Quando as partes voltam a ser chamadas para buscarem a solução de seus conflitos, o Juizado Especial Criminal reforça a cidadania.
Assim, é o princípio basilar do Juizado Especial Criminal a reconstrução da cidadania e o prestígio à autonomia da vontade e responsabilidade individuais.
Mais uma vez, aqui os caminhos dos grupos de mútua ajuda e da Justiça se aproximam.
Obviamente o álcool, a droga mais consumida em nosso País, constitui um dos elementos presentes na violência interpessoal. Não se trata aqui de buscar desculpa no álcool para a violência, mas apenas a constatação de que sem resolver o problema do relacionamento do alcoólico com a droga não se chegará jamais à solução do litígio interpessoal em que este se envolveu.

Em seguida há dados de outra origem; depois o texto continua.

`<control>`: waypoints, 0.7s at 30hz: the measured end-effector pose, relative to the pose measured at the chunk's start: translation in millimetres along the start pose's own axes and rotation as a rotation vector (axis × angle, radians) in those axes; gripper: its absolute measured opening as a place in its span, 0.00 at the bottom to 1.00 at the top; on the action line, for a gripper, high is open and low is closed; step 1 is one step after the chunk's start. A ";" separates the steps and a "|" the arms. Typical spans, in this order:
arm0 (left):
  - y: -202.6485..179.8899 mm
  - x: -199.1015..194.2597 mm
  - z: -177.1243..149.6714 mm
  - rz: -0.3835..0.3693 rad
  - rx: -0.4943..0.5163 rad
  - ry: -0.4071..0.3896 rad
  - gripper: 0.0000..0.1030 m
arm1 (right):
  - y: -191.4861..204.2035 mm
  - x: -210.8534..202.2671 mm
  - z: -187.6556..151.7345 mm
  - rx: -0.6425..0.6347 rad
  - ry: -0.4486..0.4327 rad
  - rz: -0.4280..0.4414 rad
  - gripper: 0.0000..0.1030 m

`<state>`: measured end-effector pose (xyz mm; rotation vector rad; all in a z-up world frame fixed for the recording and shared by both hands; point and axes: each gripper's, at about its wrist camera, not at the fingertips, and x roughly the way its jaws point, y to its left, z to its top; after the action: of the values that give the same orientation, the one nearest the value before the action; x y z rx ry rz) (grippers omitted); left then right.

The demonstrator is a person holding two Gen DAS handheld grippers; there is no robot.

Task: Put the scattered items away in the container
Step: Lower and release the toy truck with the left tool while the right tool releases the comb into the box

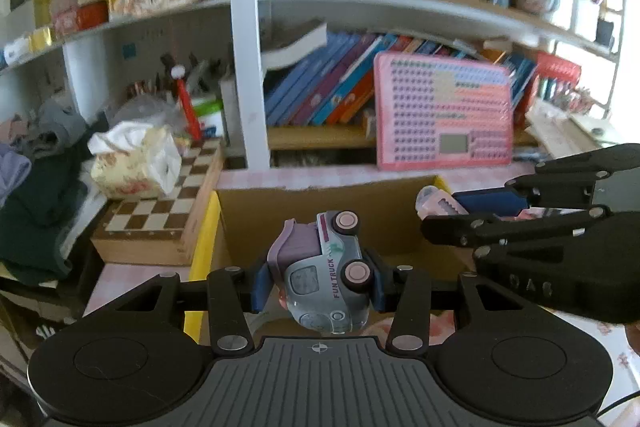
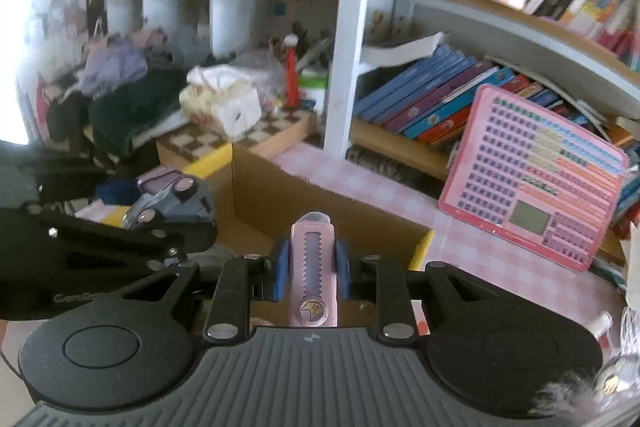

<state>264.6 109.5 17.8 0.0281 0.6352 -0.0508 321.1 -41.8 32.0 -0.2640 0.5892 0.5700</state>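
Toy truck (image 1: pixel 326 269) clamped in left gripper (image 1: pixel 318 285), over near edge of cardboard box (image 1: pixel 280 211). Pink slider case (image 2: pixel 314 267) pinched in right gripper (image 2: pixel 314 273), also over box. Chessboard (image 1: pixel 160 211) just left of box.

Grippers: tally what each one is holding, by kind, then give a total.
Toy trucks: 1, the toy truck clamped in the left gripper.
Pink cutters: 1, the pink cutter clamped in the right gripper.
Total: 2, both in front of the cardboard box.
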 end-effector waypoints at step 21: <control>-8.2 119.2 31.6 0.051 0.196 0.302 0.43 | 7.0 109.2 2.7 -0.401 0.260 0.080 0.23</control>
<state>378.6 95.4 -27.7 0.2446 0.9297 -0.0601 393.0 11.8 -30.7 -0.7036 0.7366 0.7362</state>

O álcool está presente em nossa sociedade. É um problema que afeta todas as classes sociais, etnias, sexos e assim deve ser resolvido na sociedade.
A prática vem demonstrando a pouca eficiência, nesta área, de medidas de força como a prisão ou a internação compulsória. Cessada a constrição da liberdade, geralmente, o primeiro passo do liberto é em direção ao álcool.

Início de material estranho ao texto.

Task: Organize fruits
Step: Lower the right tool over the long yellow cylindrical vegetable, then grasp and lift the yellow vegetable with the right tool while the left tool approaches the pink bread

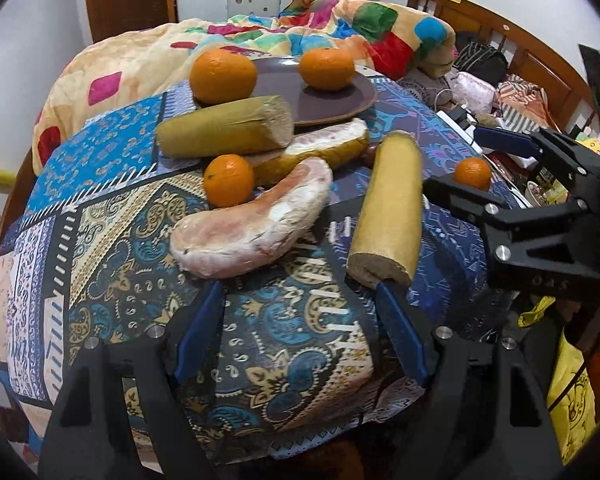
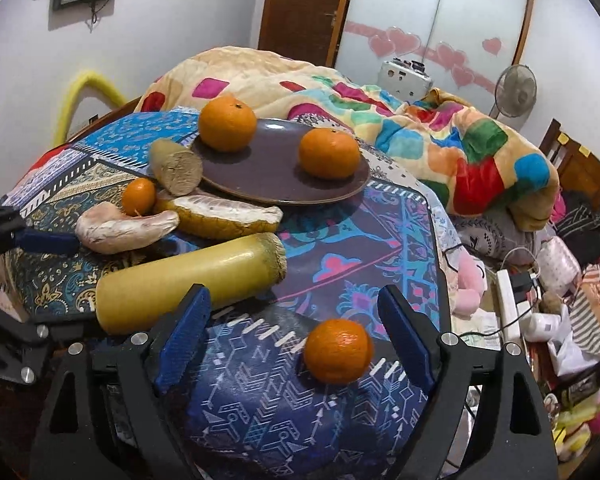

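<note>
Your left gripper [image 1: 300,304] points steeply down, jaws spread wide and holding nothing. Your right gripper [image 2: 296,320] tilts down too, jaws apart.

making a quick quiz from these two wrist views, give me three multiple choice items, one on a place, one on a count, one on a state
1. Where does the orange nearest the right gripper lie?
A. on the plate
B. on the cloth between its fingers
C. on the blanket

2. How many oranges sit on the purple plate?
A. one
B. two
C. four

3. How is the left gripper?
A. open, holding nothing
C. shut on an orange
B. shut on the yellow cylinder

Answers:
1 B, the pads stand either side of it, not touching.
2 B, one at the plate's left edge, one on its right side.
3 A, its fingers are spread over bare cloth.
</note>
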Action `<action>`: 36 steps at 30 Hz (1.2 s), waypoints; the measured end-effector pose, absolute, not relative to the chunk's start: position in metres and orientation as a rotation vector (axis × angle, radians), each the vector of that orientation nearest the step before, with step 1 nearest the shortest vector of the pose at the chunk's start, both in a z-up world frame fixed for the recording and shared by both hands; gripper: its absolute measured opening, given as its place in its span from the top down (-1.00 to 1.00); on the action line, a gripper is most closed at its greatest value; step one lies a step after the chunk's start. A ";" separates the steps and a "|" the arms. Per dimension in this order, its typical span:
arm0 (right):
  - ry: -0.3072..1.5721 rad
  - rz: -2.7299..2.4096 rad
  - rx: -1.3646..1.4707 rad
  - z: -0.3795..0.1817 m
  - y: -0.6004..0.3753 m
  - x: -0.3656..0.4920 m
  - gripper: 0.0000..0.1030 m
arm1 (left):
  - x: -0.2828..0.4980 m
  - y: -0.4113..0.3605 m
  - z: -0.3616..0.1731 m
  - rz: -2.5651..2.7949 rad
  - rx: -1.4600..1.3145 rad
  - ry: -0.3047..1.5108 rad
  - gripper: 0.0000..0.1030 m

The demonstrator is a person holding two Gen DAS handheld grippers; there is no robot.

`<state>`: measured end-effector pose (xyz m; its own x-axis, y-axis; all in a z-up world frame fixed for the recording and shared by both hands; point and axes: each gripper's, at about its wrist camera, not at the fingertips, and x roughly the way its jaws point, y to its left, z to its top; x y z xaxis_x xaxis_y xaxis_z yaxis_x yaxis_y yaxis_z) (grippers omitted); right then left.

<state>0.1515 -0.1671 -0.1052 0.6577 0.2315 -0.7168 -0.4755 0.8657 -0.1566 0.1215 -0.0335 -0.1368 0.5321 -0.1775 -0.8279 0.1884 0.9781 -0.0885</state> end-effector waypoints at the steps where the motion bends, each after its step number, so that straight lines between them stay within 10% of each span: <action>1: 0.754 0.408 -0.341 -0.104 -0.168 0.151 -0.62 | 0.120 -0.033 -0.136 -0.234 0.002 0.985 -0.52; 24: 0.887 0.514 -0.156 -0.121 -0.125 0.151 -0.83 | 0.122 0.017 -0.137 -0.171 0.029 0.947 -0.52; 36: 0.909 0.566 -0.216 -0.110 -0.153 0.134 -0.26 | 0.151 -0.002 -0.140 -0.191 0.126 0.939 -0.65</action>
<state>0.1340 -0.1533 -0.1099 0.4814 0.3714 -0.7939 -0.5491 0.8338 0.0571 0.1513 -0.0022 -0.1399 0.5760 -0.1078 -0.8103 0.2168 0.9759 0.0242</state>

O maior êxito vem sendo obtido nos grupos de mútua ajuda, com reconhecimento até mesmo da ciência médica. Porque, então, excluir esse valioso conhecimento da
Justiça?
Por certo não pode a Justiça determinar que alguém se torne membro de Alcoólicos Anônimos. Para se tornar membro basta à vontade de querer parar de beber, diz a tradição, e vontade é o ato unilateral do alcoólico.
Também não pode a Justiça exigir que Alcoólicos Anônimos seja fiador da abstinência de ninguém. Toda a filosofia dos grupos se baseia no “só por hoje”.

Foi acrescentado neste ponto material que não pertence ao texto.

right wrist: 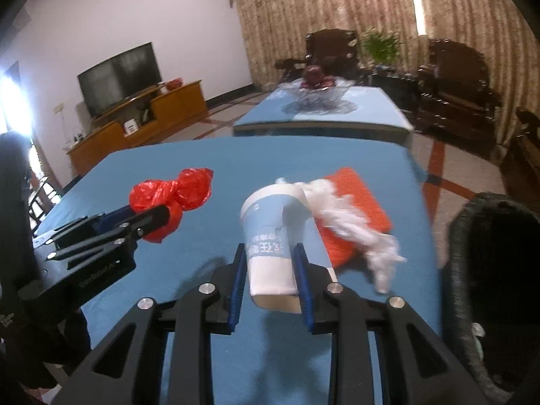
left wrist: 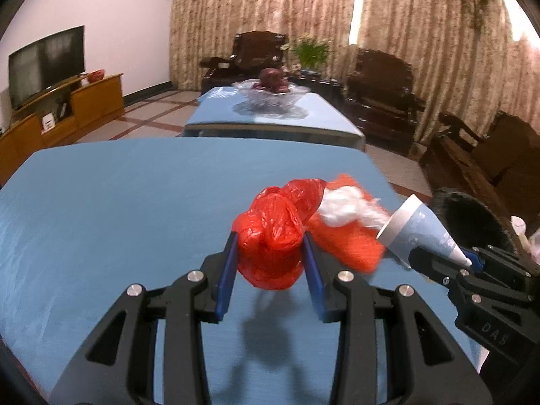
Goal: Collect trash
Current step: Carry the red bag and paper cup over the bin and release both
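Crumpled red plastic bag (left wrist: 270, 236), lifted above the blue table (left wrist: 118, 202), sat pinched in the left hand-held gripper (left wrist: 270, 253); slippery film might slide free.

Right hand-held gripper (right wrist: 270, 270) clamped a blue-and-white paper cup (right wrist: 270, 236) beside the dark woven basket (right wrist: 489, 270); its trailing white tissue (right wrist: 354, 226) could drop short.

White tissue (right wrist: 351, 222) trailing from the paper cup (right wrist: 270, 236) is motion-blurred, so its outline is unclear; the cup's printed characters are too smeared to read. The dark wicker basket (right wrist: 486, 270) off the table's right edge is cut by the frame in both views. The orange pad (left wrist: 344, 239) is partly hidden behind the red plastic bag (left wrist: 273, 233).
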A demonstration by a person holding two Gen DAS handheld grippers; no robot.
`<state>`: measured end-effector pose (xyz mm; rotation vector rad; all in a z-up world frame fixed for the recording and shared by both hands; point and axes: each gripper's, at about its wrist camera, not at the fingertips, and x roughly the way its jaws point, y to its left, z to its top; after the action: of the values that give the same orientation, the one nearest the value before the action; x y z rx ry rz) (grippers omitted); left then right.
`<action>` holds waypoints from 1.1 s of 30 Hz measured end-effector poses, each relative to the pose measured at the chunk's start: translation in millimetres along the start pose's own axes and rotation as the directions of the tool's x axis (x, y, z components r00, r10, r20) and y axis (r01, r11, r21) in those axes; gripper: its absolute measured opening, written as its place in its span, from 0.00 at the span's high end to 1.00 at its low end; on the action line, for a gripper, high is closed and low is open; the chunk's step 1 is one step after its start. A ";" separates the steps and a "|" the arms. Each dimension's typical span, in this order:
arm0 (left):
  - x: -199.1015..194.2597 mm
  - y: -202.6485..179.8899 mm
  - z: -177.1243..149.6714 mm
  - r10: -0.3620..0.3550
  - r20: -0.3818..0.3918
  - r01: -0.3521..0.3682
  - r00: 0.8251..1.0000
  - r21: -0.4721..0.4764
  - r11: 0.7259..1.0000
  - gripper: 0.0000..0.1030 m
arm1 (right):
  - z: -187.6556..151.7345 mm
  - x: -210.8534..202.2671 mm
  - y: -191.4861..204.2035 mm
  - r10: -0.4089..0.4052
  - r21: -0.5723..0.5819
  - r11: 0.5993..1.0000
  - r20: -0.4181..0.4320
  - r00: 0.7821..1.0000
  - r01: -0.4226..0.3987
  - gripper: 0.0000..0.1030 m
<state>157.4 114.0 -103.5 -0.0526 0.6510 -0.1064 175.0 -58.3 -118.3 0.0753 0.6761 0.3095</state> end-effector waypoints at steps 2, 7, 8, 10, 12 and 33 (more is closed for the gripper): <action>-2.8 -18.4 -0.9 -0.025 0.005 0.025 1.000 0.025 0.999 0.65 | -0.3 -11.7 -10.3 -0.032 0.010 0.999 0.017 0.999 0.032 0.73; -4.8 -55.3 -4.5 -0.096 -0.005 0.096 0.995 0.064 0.993 0.65 | 5.4 -33.1 -41.5 -0.109 0.047 0.993 0.059 0.992 0.107 0.73; -5.0 -60.4 -5.7 -0.106 -0.007 0.106 0.994 0.070 0.992 0.65 | 6.8 -37.6 -49.2 -0.129 0.056 0.991 0.068 0.989 0.125 0.73; -4.9 -78.0 -5.8 -0.138 -0.008 0.138 0.990 0.088 0.986 0.65 | 8.0 -44.5 -62.4 -0.156 0.071 0.986 0.079 0.985 0.151 0.73; -2.8 -94.8 -4.9 -0.166 -0.009 0.166 0.986 0.106 0.980 0.65 | 9.0 -50.9 -78.8 -0.192 0.086 0.979 0.085 0.978 0.185 0.73; 74.7 -285.7 -2.5 -0.403 -0.078 0.410 0.912 0.239 0.880 0.65 | -21.6 -94.4 -267.7 -0.452 0.283 0.859 0.027 0.892 0.427 0.73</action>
<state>191.4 -178.3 -126.9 0.0574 0.6404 -0.5980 160.9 -342.6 -123.1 0.1906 0.6197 -0.2313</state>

Muito menos ainda pode a Justiça demandar que a freqüência às sessões do grupo surta o efeito desejado independentemente da interação de outros fatores. Cada ser humano possui seu tempo personalíssimo. Se para alguns o “só por hoje” é atingido no primeiro dia, para outros ele leva toda a vida. O próprio programa de Alcoólicos Anônimos é composto por 12 Passos e 12 Tradições, que devem ser percorridas, uma a uma, e renovadas diariamente, o que demanda uma progressividade.
O que espera, então, a Justiça do trabalho com Alcoólicos Anônimos?
Primeiramente, longe de exigir que o encaminhado se torne membro de A.A., ela confia na habilidade dos grupos e Na seriedade do programa para que o encaminhado
se encante e, um dia, no seu tempo pessoal devido, lhe seja dado alcançar a condição de membro. Frequentador é o que se exige.
Entendemos que a partir da freqüência certamente alguma semente ficará plantada na mente do encaminhado, que germinará no tempo certo.
Em segundo lugar, a Justiça respeita a autonomia dos grupos. Não se deve impor a aceitação da presença do encaminhado e a freqüência deve ser demonstrada por
qualquer meio idôneo.
Se para o encaminhado a freqüência a A.A. deve ser encarada primeiro como um benefício, de certa forma ela contém um caráter de sanção pela infração penal praticada, ao privá-lo de seus momentos de ócio ou lazer. Não se olvida que estamos tratando de direito penal, de processo penal e a comprovação do cumprimento é uma exigência do sistema penal.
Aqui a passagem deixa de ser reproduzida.